Could you write out the listing below exactly as it stands, leaving out the pictures?
■ ■ ■ ■
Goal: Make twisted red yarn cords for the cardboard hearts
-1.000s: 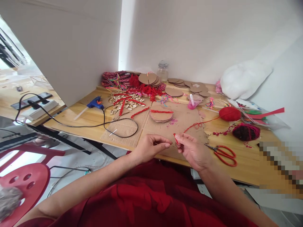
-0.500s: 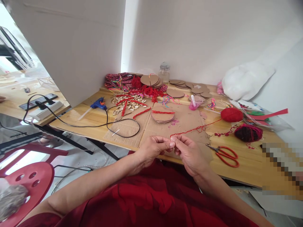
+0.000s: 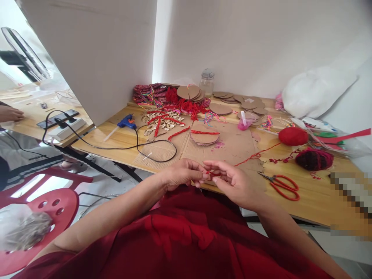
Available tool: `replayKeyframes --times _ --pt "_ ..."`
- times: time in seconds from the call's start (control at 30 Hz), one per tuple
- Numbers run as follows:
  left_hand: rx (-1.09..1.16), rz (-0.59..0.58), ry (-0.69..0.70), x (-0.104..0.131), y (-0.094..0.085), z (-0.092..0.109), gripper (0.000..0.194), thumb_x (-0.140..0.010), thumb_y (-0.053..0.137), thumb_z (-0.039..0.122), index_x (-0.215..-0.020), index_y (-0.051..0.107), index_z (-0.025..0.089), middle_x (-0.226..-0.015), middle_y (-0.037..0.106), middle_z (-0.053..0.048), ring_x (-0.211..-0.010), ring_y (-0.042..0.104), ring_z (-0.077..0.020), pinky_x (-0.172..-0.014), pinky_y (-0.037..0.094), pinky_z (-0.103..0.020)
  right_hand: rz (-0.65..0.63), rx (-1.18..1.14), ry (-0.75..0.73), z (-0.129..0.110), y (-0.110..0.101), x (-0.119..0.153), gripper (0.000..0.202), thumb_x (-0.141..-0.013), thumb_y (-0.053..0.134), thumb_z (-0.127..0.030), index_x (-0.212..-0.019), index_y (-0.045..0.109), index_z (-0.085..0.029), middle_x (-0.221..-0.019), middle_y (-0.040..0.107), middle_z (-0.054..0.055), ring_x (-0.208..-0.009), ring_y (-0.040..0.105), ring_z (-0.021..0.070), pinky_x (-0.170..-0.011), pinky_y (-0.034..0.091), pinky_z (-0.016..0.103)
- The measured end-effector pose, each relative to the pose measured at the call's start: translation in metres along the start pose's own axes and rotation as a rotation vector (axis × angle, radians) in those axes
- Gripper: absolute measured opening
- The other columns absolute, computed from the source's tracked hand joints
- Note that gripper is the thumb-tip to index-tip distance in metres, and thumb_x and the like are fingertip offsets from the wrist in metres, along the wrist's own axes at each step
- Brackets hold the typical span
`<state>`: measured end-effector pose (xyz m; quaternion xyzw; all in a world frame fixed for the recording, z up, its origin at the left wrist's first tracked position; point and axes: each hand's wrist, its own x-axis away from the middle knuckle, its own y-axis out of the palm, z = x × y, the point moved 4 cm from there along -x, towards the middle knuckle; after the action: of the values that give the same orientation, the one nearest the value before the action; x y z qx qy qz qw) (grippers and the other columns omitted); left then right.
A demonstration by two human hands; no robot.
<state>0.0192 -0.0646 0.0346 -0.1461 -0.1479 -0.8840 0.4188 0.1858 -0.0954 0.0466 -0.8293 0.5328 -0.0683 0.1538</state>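
Note:
Red yarn (image 3: pixel 214 174) is pinched between the thumb and fingers of my left hand (image 3: pixel 186 173) at the table's front edge. My right hand (image 3: pixel 235 181) holds the same yarn beside it, with its fingers curved around. From there a strand runs up to the red yarn ball (image 3: pixel 293 136) on the right. Beyond my hands, a round cardboard stack (image 3: pixel 204 138) with a red braid (image 3: pixel 205 132) across it lies on a flat cardboard sheet (image 3: pixel 186 152). Orange-handled scissors (image 3: pixel 285 186) lie to the right of my right hand.
Left of the sheet are a blue glue gun (image 3: pixel 127 121) and its black cord. Behind lie shell-like pieces (image 3: pixel 165 123), cardboard discs (image 3: pixel 252 102) and a bottle (image 3: pixel 207 83). A dark yarn ball (image 3: pixel 313 159) sits right; another person's hand (image 3: pixel 11 114) shows far left.
My hands have drawn the yarn into a small bunch between them, and my right hand's fingers have lifted and spread somewhat. The whole view has shifted, with table objects appearing further right.

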Motion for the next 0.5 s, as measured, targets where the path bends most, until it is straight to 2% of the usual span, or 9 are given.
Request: replayKeyframes --times 0.07,0.17,0.27,0.4,0.5 --pt "-0.012 -0.010 0.001 0.000 -0.001 0.000 0.033 -0.068 0.080 0.043 -0.080 0.070 0.014 -0.064 0.064 0.000 -0.054 0.055 -0.0079 -0.049 0.024 -0.021 0.043 0.087 0.023 0.001 -0.002 -0.001 0.031 -0.092 0.058 -0.026 -0.123 0.064 -0.023 -0.110 0.072 0.006 -0.096 0.069 0.0202 -0.084 0.055 0.034" --pt "-0.033 -0.035 0.003 0.000 -0.001 0.000 0.033 -0.070 0.079 0.044 -0.081 0.071 0.013 -0.062 0.064 -0.001 -0.054 0.053 -0.0079 -0.048 0.024 -0.021 0.071 0.286 0.013 -0.003 -0.007 -0.001 0.019 -0.092 0.061 -0.031 -0.105 0.073 -0.025 -0.092 0.074 0.002 -0.074 0.066 0.0170 -0.067 0.050 0.030" --pt "-0.038 -0.043 -0.001 0.001 -0.001 0.000 0.034 -0.071 0.079 0.045 -0.080 0.071 0.013 -0.062 0.064 -0.001 -0.054 0.053 -0.0078 -0.048 0.025 -0.021 0.071 0.363 -0.036 -0.010 -0.012 -0.001 0.016 -0.092 0.061 -0.032 -0.095 0.075 -0.026 -0.083 0.073 0.000 -0.069 0.061 0.0153 -0.062 0.044 0.028" --pt "-0.065 -0.078 0.014 0.002 -0.002 0.001 0.032 -0.076 0.077 0.044 -0.086 0.073 0.014 -0.068 0.066 -0.002 -0.059 0.055 -0.0083 -0.049 0.026 -0.020 0.074 0.351 -0.033 -0.013 -0.017 0.000 0.015 -0.092 0.061 -0.032 -0.088 0.073 -0.023 -0.074 0.067 -0.001 -0.060 0.052 0.0124 -0.054 0.038 0.026" --pt "-0.084 -0.040 0.058 0.002 -0.007 0.003 0.037 -0.079 0.073 0.050 -0.085 0.074 0.014 -0.069 0.065 -0.003 -0.060 0.055 -0.0082 -0.048 0.025 -0.020 0.078 0.321 -0.038 -0.015 -0.021 0.001 0.016 -0.092 0.059 -0.032 -0.087 0.069 -0.020 -0.073 0.064 0.000 -0.061 0.051 0.0124 -0.055 0.038 0.026"
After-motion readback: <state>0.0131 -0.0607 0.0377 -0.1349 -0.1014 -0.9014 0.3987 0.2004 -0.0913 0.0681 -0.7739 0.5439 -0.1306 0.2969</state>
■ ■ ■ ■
## Response area
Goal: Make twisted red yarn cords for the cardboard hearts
-1.000s: 
-0.500s: 
+0.000s: 
Available tool: `replayKeyframes --times _ --pt "_ ..."`
- times: time in seconds from the call's start (control at 30 Hz), one per tuple
- Numbers run as follows:
  left_hand: rx (-1.09..1.16), rz (-0.59..0.58), ry (-0.69..0.70), x (-0.104..0.131), y (-0.094..0.085), z (-0.092..0.109), gripper (0.000..0.194), thumb_x (-0.140..0.010), thumb_y (-0.053..0.137), thumb_z (-0.039..0.122), index_x (-0.215..-0.020), index_y (-0.051..0.107), index_z (-0.025..0.089), middle_x (-0.226..-0.015), middle_y (-0.037..0.106), middle_z (-0.053..0.048), ring_x (-0.211..-0.010), ring_y (-0.042..0.104), ring_z (-0.077..0.020), pinky_x (-0.172..-0.014), pinky_y (-0.037..0.094), pinky_z (-0.103..0.020)
  right_hand: rz (-0.65..0.63), rx (-1.18..1.14), ry (-0.75..0.73), z (-0.129..0.110), y (-0.110..0.101), x (-0.119..0.153), gripper (0.000..0.202), thumb_x (-0.141..-0.013), thumb_y (-0.053..0.134), thumb_z (-0.127..0.030), index_x (-0.212..-0.019), index_y (-0.045..0.109), index_z (-0.085..0.029), middle_x (-0.221..-0.019), middle_y (-0.040..0.107), middle_z (-0.054..0.055), ring_x (-0.208..-0.009), ring_y (-0.040..0.105), ring_z (-0.021..0.070), pinky_x (-0.170..-0.011), pinky_y (-0.034..0.091), pinky_z (-0.016..0.103)
- The measured end-effector pose, each relative to the pose measured at the call's start: translation in metres along the start pose's own axes and rotation as a rotation vector (axis × angle, radians) in those axes
- Gripper: absolute measured opening
- The other columns absolute, computed from the source's tracked hand joints
- Note that gripper is the thumb-tip to index-tip distance in metres, and thumb_x and the like are fingertip offsets from the wrist in metres, along the wrist's own axes at each step
- Brackets hold the typical span
`<state>`: measured end-effector pose (xyz m; quaternion xyzw; all in a world frame fixed for the recording, z up, its origin at the left wrist's first tracked position; point and axes: each hand's wrist, its own x-axis away from the middle knuckle, its own y-axis out of the palm, z = x × y, the point moved 4 cm from there along -x, towards the middle knuckle; after the action: of the values that give the same orientation, the one nearest the value before the action; x y z qx qy qz qw) (grippers and the other columns omitted); left then right.
A demonstration by two human hands; no robot.
<state>0.0192 -0.0646 0.0346 -0.1461 -0.1479 -0.8840 0.4188 0.1858 -0.0954 0.0466 -0.8293 0.5328 -0.0683 0.1538</state>
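Note:
Red yarn (image 3: pixel 214 174) is pinched between the thumb and fingers of my left hand (image 3: pixel 186 173) at the table's front edge. My right hand (image 3: pixel 235 181) holds the same yarn beside it, with its fingers curved around. From there a strand runs up to the red yarn ball (image 3: pixel 293 136) on the right. Beyond my hands, a round cardboard stack (image 3: pixel 204 138) with a red braid (image 3: pixel 205 132) across it lies on a flat cardboard sheet (image 3: pixel 186 152). Orange-handled scissors (image 3: pixel 285 186) lie to the right of my right hand.
Left of the sheet are a blue glue gun (image 3: pixel 127 121) and its black cord. Behind lie shell-like pieces (image 3: pixel 165 123), cardboard discs (image 3: pixel 252 102) and a bottle (image 3: pixel 207 83). A dark yarn ball (image 3: pixel 313 159) sits right; another person's hand (image 3: pixel 11 114) shows far left.
My hands have drawn the yarn into a small bunch between them, and my right hand's fingers have lifted and spread somewhat. The whole view has shifted, with table objects appearing further right.
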
Motion for the next 0.5 s, as measured, targets where the path bends most, until it is straight to 2% of the usual span, or 9 are given.
Request: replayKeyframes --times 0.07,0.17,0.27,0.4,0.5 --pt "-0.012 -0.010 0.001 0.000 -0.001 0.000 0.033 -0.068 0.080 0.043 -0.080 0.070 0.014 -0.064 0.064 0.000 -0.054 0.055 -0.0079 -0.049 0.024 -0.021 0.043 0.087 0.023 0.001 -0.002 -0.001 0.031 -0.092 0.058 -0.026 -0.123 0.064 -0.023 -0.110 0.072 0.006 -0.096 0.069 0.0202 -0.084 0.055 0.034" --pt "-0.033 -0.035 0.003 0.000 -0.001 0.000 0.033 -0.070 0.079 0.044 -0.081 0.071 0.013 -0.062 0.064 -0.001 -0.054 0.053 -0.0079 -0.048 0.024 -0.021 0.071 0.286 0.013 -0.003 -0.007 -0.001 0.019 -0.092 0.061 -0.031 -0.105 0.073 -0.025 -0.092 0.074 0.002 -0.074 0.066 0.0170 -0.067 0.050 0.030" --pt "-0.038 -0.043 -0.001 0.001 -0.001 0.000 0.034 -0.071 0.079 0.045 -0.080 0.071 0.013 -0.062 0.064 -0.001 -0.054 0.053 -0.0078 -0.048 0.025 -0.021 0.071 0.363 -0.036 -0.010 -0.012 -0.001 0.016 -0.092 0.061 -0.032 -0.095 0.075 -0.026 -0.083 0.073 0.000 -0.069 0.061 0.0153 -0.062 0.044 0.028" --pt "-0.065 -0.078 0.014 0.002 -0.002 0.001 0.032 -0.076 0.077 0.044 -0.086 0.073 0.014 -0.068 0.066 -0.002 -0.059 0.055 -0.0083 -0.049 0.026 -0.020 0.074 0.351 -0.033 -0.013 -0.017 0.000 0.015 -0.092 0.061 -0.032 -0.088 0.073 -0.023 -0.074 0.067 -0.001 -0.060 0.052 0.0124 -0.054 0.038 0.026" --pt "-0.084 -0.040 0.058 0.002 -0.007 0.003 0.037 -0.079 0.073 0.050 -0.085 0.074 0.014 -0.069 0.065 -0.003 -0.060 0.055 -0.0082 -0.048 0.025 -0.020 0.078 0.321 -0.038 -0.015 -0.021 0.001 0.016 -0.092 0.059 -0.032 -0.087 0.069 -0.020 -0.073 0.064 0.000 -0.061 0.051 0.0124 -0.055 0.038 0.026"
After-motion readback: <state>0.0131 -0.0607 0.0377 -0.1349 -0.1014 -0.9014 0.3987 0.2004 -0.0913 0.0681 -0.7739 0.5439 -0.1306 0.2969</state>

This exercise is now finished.